Contributions to a SIRA, or a SIMPLE IRA account, can be made in one of two ways. First, the contribution can be made from the employee or individual's side through a reduction or withholding from each paycheck. Second, contributions can be made by the individual's employer, either through matching contributions or non-elective contributions. The "SIMPLE" in the name stands for Savings Incentive Match Plan for Employees.

  1. Simple IRA Eligibility

    • SIMPLE IRA plans can be established only by employers with less than 100 employees who earned $5,000 or more in compensation during the preceding calendar year. For purposes of the 100-employee limitation, any worker who was employed at any time during the calendar year is taken into consideration for determining plan eligibility, regardless of whether they are eligible to participate in the SIMPLE IRA plan.
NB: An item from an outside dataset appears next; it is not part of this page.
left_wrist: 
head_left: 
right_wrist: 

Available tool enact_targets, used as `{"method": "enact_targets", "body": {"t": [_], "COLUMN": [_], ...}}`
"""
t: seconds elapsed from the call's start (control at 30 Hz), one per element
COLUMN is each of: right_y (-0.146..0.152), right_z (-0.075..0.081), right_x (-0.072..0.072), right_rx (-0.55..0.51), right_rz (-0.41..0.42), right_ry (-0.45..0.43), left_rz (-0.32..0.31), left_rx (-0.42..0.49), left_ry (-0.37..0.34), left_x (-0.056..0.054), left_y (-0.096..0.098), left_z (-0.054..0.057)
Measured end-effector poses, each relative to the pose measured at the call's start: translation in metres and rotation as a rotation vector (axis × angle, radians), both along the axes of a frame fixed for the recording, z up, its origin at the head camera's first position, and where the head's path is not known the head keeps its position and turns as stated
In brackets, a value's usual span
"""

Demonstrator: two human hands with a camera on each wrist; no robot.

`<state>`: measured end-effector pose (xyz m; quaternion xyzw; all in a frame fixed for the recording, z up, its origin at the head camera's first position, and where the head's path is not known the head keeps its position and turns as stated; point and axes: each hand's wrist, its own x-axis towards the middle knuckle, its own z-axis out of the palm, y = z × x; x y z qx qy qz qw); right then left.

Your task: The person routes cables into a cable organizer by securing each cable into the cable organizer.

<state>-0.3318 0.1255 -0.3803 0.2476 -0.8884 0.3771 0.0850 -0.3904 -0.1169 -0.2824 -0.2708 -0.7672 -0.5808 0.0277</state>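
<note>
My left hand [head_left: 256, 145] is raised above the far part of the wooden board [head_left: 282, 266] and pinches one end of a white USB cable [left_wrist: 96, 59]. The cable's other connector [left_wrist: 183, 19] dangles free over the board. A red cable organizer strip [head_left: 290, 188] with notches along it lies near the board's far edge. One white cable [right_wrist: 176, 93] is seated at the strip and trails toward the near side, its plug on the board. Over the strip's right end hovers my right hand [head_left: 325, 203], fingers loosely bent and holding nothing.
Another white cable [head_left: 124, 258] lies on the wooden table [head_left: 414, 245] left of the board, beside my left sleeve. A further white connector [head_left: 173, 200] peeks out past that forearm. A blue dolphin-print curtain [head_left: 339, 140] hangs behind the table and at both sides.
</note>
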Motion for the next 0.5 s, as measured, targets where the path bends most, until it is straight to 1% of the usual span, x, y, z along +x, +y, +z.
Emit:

Companies with more than 100 eligible employees cannot implement a SIMPLE IRA plan for their workers.

    Employee Election

    • Each employee can choose the percentage of salary they want to contribute toward a SIMPLE IRA plan. The maximum amount is $11,500 for 2011. However, if an employee made less than $5,000 in total compensation from the employer, he does not need to be included in the employer's SIMPLE IRA plan. Employers should inform workers of their eligibility to participate within 60 days of the beginning of their employment.

    Employer Contributions

    • Under the terms of a SIMPLE IRA, an employer must match the employee's salary contributions on a dollar-for-dollar basis, up to a maximum of 3 percent of the employee's compensation. An employer can also opt to make non-elective contributions, so that the employee receives the benefit whether she chooses to make her own contributions or not.

      Employers can contribute a maximum of $11,500 or 3 percent of an employee's salary to an employee's SIMPLE IRA for 2011, regardless of the amount of the employee's contribution.

    Rules for Matching Deposits

    • Any matching contributions for employees must be made within 30 days after the end of the month in which the amounts would otherwise have been payable to the worker. This is the case regardless of when during the month the employee would have made the contribution to his account. To maintain eligibility for the SIMPLE IRA plan -- and the tax benefits of such a plan -- the contributions must be received by the financial institution in charge of the SIMPLE IRA plan. Failure to make these contributions can result in fines and penalties for the employer.